POR JOSÉ MARÍA SUÁREZ GALLEGO, CRONISTA OFICIAL DE GUARROMÁN (JAÉN)
Hay veces que ante la Puerta del Destino te das cuenta de que hay cosas que no te cuadran, pero como matemático y poeta te consuela comprobar que, desde los tiempos de Pitágoras, dos catetos, una hipotenusa y un ángulo recto, han resuelto la ecuación de sus relaciones cordiales.
Tras la Puerta del Destino siempre hay una playa en la que naufragar, la Playa de los Paramecios, en la que no dejan naufragar a nadie que sepa Geometría, con mayúscula. Es cuestión de escuadra, compás, y saber nadar y guardar la ropa de quedarte desnudo ante la Nada.

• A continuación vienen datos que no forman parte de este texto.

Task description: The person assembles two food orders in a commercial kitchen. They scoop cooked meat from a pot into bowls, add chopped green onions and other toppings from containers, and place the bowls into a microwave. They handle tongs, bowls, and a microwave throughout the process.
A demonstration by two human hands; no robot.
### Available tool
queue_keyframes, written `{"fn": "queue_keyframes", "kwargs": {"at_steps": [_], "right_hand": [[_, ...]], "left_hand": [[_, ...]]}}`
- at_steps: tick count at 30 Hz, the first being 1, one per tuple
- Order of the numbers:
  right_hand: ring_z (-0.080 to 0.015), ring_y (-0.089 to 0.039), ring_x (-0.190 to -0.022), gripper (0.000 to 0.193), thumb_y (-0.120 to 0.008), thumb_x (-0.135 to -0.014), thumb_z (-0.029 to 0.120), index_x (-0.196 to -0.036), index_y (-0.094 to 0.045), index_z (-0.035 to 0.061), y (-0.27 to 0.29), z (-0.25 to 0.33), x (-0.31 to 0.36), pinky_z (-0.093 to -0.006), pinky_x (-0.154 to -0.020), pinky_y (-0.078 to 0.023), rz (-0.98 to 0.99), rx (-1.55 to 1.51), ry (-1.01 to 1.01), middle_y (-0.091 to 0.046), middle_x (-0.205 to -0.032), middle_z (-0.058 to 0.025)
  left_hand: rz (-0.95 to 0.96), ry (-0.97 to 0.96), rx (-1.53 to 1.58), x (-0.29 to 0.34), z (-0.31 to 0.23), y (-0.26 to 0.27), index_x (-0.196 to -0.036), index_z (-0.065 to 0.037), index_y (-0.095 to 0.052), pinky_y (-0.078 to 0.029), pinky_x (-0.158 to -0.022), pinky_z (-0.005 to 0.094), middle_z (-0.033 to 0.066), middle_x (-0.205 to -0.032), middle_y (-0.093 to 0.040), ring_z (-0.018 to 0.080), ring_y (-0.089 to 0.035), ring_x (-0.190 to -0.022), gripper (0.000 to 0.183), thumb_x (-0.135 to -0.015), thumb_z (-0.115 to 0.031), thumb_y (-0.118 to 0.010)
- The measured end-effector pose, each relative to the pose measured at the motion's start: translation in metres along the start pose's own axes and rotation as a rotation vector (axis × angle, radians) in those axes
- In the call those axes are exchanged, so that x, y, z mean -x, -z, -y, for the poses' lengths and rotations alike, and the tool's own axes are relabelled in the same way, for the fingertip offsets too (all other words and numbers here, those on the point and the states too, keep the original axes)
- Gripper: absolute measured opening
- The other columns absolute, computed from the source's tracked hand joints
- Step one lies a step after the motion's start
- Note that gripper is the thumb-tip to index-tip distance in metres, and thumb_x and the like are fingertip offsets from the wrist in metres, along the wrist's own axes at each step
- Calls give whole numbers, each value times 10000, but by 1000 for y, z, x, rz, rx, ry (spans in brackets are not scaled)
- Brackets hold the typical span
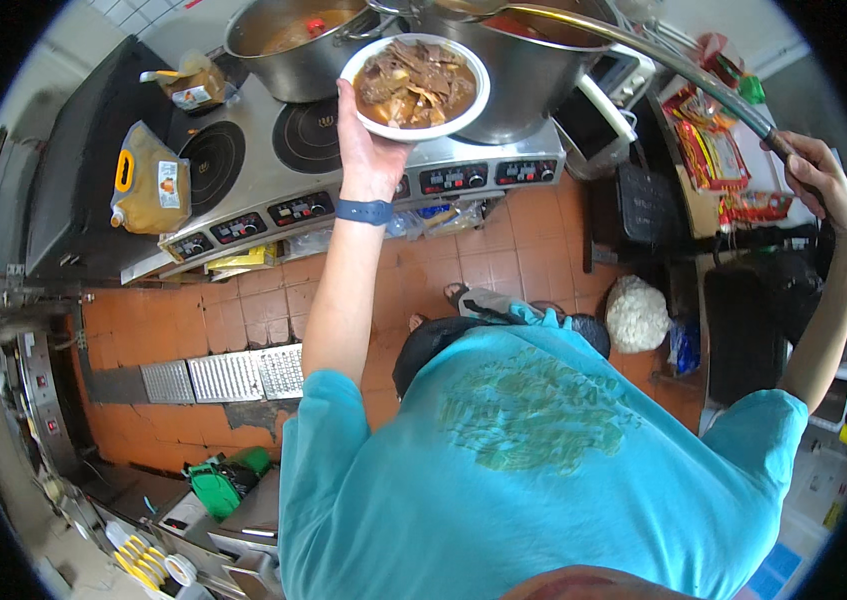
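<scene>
My left hand (373,155) is closed around the underside and edge of a white bowl (481,100), held up over the front of the stove. Sliced brown meat (418,82) in brown broth fills the bowl. Out to the right, my right hand (819,178) wraps round the end of a long-handled ladle (683,72). Its shaft slants up and left across a large steel pot (521,92). The ladle's head is at the top edge, over that pot, and is partly cut off. Behind the bowl, another steel pot (288,72) contains brown liquid with something red in it.
Round black cooktops (211,160) sit in the steel stove (253,195). A large jug of amber liquid (148,180) stands at its left, with a smaller container (195,85) behind. Red packets (711,155) lie on the right-hand counter. A white sack (637,315) rests on the tiled floor.
</scene>
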State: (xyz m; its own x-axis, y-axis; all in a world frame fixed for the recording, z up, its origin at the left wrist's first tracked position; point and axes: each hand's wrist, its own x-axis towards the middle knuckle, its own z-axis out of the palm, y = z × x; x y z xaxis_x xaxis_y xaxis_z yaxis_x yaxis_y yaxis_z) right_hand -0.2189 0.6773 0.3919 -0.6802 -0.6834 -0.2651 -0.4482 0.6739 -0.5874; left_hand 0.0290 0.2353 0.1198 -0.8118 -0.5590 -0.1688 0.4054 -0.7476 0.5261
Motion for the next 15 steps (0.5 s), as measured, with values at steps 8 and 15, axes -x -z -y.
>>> {"fn": "queue_keyframes", "kwargs": {"at_steps": [8,15], "right_hand": [[-141,-577,-716,411,-668,-902,184,-1258,-606,-14,8,-8,-142,-273,-655,-430,-130,374,184,-639,-845,-72],[-377,-659,-986,364,-720,-826,210,-1144,-665,43,-9,-42,-284,-463,-825,-510,-351,928,436,-697,-1040,-205]], "left_hand": [[-116,-182,38,38,20,-10,-1456,-124,-419,-400,-1099,521,115,-1474,-459,306,-460,-1342,645,-1008,-586,-377],[-227,-419,83,107,52,-12,-1458,-58,-374,-410,-1108,458,144,-1453,-466,293,-476,-1327,574,-1058,-468,-332]]}}
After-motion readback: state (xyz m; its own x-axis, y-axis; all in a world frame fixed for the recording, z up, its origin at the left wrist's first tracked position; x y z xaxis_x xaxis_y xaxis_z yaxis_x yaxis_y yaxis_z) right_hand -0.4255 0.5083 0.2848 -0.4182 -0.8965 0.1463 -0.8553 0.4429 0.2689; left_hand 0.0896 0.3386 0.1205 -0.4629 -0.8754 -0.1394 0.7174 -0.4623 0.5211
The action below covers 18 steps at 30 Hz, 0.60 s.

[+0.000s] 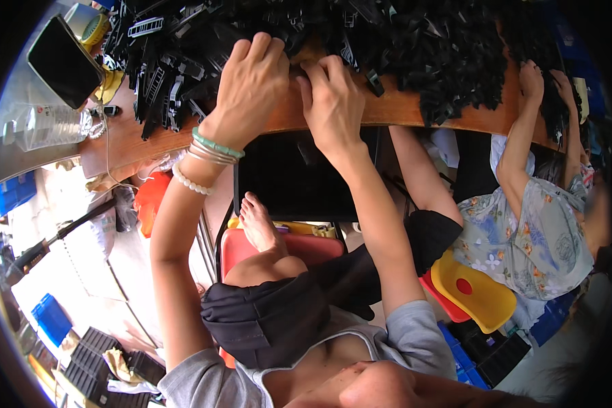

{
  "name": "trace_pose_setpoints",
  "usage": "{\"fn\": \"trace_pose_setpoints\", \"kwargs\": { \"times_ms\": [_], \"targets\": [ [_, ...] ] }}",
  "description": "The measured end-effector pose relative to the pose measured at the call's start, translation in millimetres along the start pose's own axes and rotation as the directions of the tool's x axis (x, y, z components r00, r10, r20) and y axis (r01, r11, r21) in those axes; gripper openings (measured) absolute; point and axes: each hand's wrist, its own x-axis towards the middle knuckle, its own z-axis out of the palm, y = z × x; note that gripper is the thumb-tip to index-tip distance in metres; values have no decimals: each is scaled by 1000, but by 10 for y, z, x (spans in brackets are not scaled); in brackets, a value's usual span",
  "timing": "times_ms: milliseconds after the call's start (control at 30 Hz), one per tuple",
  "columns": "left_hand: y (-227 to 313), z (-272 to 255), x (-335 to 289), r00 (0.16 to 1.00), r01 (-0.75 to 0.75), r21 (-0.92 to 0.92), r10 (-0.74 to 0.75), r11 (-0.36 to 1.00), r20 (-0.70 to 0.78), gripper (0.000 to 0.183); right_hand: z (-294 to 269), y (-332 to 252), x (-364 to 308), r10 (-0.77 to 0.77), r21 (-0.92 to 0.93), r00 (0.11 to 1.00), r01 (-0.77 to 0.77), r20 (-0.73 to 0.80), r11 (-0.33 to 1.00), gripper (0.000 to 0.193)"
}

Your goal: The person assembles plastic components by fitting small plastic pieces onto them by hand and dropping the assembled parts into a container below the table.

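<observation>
A wooden desk (289, 117) is curving across a cluttered workroom, bearing a wide heap of black plastic pieces (449, 61). At its near edge, both hands are meeting over the heap's fringe. The left hand (251, 85) is holding its fingers bent down and inward; the right hand (333, 102) is sitting just beside it, its thumb and fingers drawn toward a pinch. Whether either is gripping a piece, one cannot tell, since the fingertips are merging with the dark heap.

The heap is lying directly beyond the hands and spreading to both sides, its long axis running crosswise to the forearms. One loose piece (374, 83) is lying just right of the right hand, the nearer of the two, and slanting toward the desk's edge.

Farther out, left of the left hand, a phone (64, 61) is leaning above a clear plastic container (44, 126). Below the hands, a black tray (299, 180) is sitting under the desk. Well to their right, a co-worker's hands (532, 81) are reaching to the heap's far end.
</observation>
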Motion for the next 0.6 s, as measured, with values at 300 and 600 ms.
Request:
{"fn": "trace_pose_setpoints", "kwargs": {
  "times_ms": [300, 600],
  "targets": [
    [343, 49, -218, 903, 106, -881, -415, 461, -108, 31, -652, 241, -289, 428, 850, 755, -524, 496, -61, 33],
    [279, 223, -231, 961, 88, -781, -258, 619, -95, 25, -733, 387, -323, 310, 535, 892, -447, 329, 717, 26]
  ]
}}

Lo peor de cumplir años, y yo los cumplo en unos meses, es que cada vez se hace más persistente en ti la idea de que has cruzado ya, y al sprint, las metas volantes más decisivas del tour de tu vida.
Llega un día en el que, sin saber porqué, uno toma conciencia de que lo que hasta ahora había sido escalar el puerto que te llevó a las primeras canas, casi sin sentir y sin la necesidad de culear sobre los pedales, una vez culminado, se vuelve cuesta abajo y ruedas a la velocidad precisa en la que el miedo a sentir miedo te hace dar unos leves toques a los frenos con el disimulo y el sigilo del que nunca ha roto un plato.
La caída por esa cuesta es imparable. El sabor de la llamada del tiempo ya es ineludible. Cuando lo has probado es inevitable que cada mañana te levantes con un regusto último a ausencias irresolubles. Los sabores se aprecian o se desprecian, pero no se llega a comprenderlos jamás. Es el Destino, te dicen, pero piensas que sería una putada –no tiene otro nombre– caerte de la bicicleta vital en este preciso momento cuando ya te has enterado de hacia dónde corres.
Es cuando tomas conciencia de que es el momento de “desambiocionar”, de ser consciente de que muchas cosas que has ambicionado en la vida no han servido para hacerla más viva en ti. Llega el momento de decir que no cuando es que no, y saber no estar dónde y cuándo no vale la pena estar. El día que descubres que estás catalogado como prescindible descubres el valor que tienes para los que no lo eres. Ya me lo decía mi contertulio El Caliche: Si quieres saber quién es alguien, fíjate en cómo te trata cuándo ya no te necesita.
El vivir de cada día nos suscita a cada paso la eterna duda entre optar por la seguridad de un futuro resuelto, o elegir el riesgo y la incertidumbre de no saber si mañana amaneceremos pez, sonrisa o patada en la entrepierna. Woody Allen, en su ya legendaria encíclica en blanco y negro Manhattan, se planteaba el «además» que le pedía a la vida el hombre que había conseguido asegurarse el plato de lentejas diarias. La sociedad competitiva en la que nos derramamos cada mañana al levantamos, nos adiestra cumplidamente en el positivismo del «vale más pájaro en mano que ciento volando«, y una vez enjaulado el pájaro de nuestra seguridad, el «además» que le pedimos a la vida es que no se nos niegue la capacidad de soñar con los cien pájaros que siguen volando. ¡Ojalá veas tus sueños realizados, aunque tengas que apechugar con ellos y sus consecuencias! Es la peor maldición que he oído.
Con el tiempo todo deja de doler o de importar. He visto a lo inolvidable volverse olvido, y a lo imprescindible ser arrinconado como unos zapatos viejos. Pero, convéncete, no hay instantes vacíos. Todos hay que llenarlos de intensidad, seguro de que nada perdura más allá de la hora del desencanto.
¡Uno añora aquellos tiempos en los que sólo había un tonto oficial por pueblo, y era un pan bendito de lo buena persona que era! Ahora más que tontos sin maldad, nos sobran malos con muchas tonterías, que haberlos háylos y en cantidad, y cada vez más, de lo que doy fe como purga de mi alma, y procurando que los paramecios no se enteren para que me dejen naufragar en su playa desprovisto de todas las geometrías imposibles.
Después de que nos hayamos ido sólo quedarán los paramecios que han de devorarnos, dando fe de que nos hemos ido esperanzados de que no se olvidarán de nuestro nombre, santo y seña, por si volvemos y ya no nos recuerdan.